Work out how many lines in the records below include the string "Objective", and reply with that number alone.
Start of The data
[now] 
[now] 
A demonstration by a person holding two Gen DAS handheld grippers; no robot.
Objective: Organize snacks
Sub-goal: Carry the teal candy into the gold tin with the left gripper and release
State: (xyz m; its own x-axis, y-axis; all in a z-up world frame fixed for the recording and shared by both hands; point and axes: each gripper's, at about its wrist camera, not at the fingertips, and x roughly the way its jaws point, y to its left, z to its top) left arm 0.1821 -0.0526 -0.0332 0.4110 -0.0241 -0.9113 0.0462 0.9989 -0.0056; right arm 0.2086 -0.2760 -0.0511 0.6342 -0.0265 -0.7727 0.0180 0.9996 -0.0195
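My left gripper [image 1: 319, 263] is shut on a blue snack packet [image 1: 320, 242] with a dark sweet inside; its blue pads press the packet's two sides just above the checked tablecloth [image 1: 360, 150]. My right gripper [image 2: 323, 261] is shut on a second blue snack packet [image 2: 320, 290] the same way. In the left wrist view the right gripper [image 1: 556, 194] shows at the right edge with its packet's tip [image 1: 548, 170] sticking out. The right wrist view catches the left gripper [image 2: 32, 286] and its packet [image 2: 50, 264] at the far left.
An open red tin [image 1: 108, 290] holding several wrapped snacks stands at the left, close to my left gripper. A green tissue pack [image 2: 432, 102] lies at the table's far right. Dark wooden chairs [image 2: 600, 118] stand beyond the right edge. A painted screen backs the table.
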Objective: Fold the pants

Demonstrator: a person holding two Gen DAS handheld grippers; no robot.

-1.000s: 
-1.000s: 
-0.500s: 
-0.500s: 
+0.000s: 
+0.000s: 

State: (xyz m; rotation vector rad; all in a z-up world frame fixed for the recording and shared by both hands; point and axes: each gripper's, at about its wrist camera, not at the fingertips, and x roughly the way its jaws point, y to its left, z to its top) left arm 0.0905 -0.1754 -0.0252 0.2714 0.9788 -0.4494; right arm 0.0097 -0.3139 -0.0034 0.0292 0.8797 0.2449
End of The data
Expected answer:
2